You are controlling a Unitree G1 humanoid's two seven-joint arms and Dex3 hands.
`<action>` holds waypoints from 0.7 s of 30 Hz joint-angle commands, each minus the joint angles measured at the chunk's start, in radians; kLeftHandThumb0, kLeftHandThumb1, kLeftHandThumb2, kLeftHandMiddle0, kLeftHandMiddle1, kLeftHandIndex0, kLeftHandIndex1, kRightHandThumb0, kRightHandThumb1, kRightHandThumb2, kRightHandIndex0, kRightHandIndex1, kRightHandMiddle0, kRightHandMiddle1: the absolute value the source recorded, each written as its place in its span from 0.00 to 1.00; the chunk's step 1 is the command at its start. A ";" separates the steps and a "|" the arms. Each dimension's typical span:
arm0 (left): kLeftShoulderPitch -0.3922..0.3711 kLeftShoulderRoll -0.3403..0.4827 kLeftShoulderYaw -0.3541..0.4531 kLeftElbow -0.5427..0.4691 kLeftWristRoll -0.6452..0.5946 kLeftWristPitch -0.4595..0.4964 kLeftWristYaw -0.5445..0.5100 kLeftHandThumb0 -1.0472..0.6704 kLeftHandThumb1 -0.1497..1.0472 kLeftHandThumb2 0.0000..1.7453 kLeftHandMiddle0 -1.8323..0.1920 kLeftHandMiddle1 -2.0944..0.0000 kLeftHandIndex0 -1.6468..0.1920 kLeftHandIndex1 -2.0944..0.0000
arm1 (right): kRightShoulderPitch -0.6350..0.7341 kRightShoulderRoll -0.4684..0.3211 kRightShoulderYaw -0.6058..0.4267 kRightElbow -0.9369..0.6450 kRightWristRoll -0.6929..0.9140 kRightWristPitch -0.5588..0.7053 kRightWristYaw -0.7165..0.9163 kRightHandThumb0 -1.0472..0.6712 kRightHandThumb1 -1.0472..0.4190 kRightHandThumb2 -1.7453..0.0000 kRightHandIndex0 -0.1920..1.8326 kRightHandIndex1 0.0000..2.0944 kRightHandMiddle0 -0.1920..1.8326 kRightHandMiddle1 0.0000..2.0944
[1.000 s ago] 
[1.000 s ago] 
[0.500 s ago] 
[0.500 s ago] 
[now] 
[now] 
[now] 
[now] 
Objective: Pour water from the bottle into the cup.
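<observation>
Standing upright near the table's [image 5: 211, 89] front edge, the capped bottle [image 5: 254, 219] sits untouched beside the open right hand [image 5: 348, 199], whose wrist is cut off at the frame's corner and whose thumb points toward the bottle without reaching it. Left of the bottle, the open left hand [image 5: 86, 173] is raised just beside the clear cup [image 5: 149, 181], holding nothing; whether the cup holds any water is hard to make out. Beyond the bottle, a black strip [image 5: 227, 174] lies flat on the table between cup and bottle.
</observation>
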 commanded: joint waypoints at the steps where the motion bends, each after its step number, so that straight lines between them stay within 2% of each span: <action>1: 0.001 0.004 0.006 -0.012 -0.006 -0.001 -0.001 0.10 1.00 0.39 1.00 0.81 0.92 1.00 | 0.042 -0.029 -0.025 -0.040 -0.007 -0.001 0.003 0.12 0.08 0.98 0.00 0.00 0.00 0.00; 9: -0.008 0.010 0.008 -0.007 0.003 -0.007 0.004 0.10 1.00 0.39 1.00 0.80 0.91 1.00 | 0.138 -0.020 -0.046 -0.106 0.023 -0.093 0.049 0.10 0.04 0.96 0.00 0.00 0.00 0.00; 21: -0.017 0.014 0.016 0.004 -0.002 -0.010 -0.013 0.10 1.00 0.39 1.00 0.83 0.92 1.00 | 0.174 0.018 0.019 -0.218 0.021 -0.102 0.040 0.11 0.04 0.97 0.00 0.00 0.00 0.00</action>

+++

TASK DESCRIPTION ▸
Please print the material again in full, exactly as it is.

SOLVED EXERCISE ▸
You are controlling a Unitree G1 humanoid's two seven-joint arms and Dex3 hands.
`<action>` holds waypoints from 0.7 s of 30 Hz joint-angle commands, each minus the joint angles measured at the chunk's start, in radians; kLeftHandThumb0, kLeftHandThumb1, kLeftHandThumb2, kLeftHandMiddle0, kLeftHandMiddle1, kLeftHandIndex0, kLeftHandIndex1, kRightHandThumb0, kRightHandThumb1, kRightHandThumb2, kRightHandIndex0, kRightHandIndex1, kRightHandMiddle0, kRightHandMiddle1: the absolute value the source recorded, each written as its place in its span from 0.00 to 1.00; the chunk's step 1 is the command at its start. A ";" separates the steps and a "|" the arms. Each dimension's typical span:
arm0 (left): kLeftShoulderPitch -0.3922..0.3711 kLeftShoulderRoll -0.3403..0.4827 kLeftShoulderYaw -0.3541..0.4531 kLeftElbow -0.5427..0.4691 kLeftWristRoll -0.6452..0.5946 kLeftWristPitch -0.4595..0.4964 kLeftWristYaw -0.5445..0.5100 kLeftHandThumb0 -1.0472..0.6704 kLeftHandThumb1 -0.1497..1.0472 kLeftHandThumb2 0.0000..1.7453 kLeftHandMiddle0 -1.8323..0.1920 kLeftHandMiddle1 -2.0944..0.0000 kLeftHandIndex0 -1.6468..0.1920 kLeftHandIndex1 -2.0944..0.0000
arm1 (right): kRightShoulderPitch -0.6350..0.7341 kRightShoulderRoll -0.4684..0.3211 kRightShoulderYaw -0.6058..0.4267 kRightElbow -0.9369..0.6450 kRightWristRoll -0.6929..0.9140 kRightWristPitch -0.5588..0.7053 kRightWristYaw -0.7165..0.9163 kRightHandThumb0 -1.0472..0.6712 kRightHandThumb1 -1.0472..0.4190 kRightHandThumb2 -1.7453..0.0000 kRightHandIndex0 -0.1920..1.8326 kRightHandIndex1 0.0000..2.0944 kRightHandMiddle0 -0.1920..1.8326 kRightHandMiddle1 0.0000..2.0944
[1.000 s ago] 
[1.000 s ago] 
[0.500 s ago] 
[0.500 s ago] 
[now] 
[now] 
[now] 
[now] 
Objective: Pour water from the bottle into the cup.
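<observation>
Standing upright near the table's [image 5: 211, 89] front edge, the capped bottle [image 5: 254, 219] sits untouched beside the open right hand [image 5: 348, 199], whose wrist is cut off at the frame's corner and whose thumb points toward the bottle without reaching it. Left of the bottle, the open left hand [image 5: 86, 173] is raised just beside the clear cup [image 5: 149, 181], holding nothing; whether the cup holds any water is hard to make out. Beyond the bottle, a black strip [image 5: 227, 174] lies flat on the table between cup and bottle.
</observation>
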 commanded: joint waypoints at the steps where the motion bends, each after its step number, so that straight lines between them stay within 2% of each span: <action>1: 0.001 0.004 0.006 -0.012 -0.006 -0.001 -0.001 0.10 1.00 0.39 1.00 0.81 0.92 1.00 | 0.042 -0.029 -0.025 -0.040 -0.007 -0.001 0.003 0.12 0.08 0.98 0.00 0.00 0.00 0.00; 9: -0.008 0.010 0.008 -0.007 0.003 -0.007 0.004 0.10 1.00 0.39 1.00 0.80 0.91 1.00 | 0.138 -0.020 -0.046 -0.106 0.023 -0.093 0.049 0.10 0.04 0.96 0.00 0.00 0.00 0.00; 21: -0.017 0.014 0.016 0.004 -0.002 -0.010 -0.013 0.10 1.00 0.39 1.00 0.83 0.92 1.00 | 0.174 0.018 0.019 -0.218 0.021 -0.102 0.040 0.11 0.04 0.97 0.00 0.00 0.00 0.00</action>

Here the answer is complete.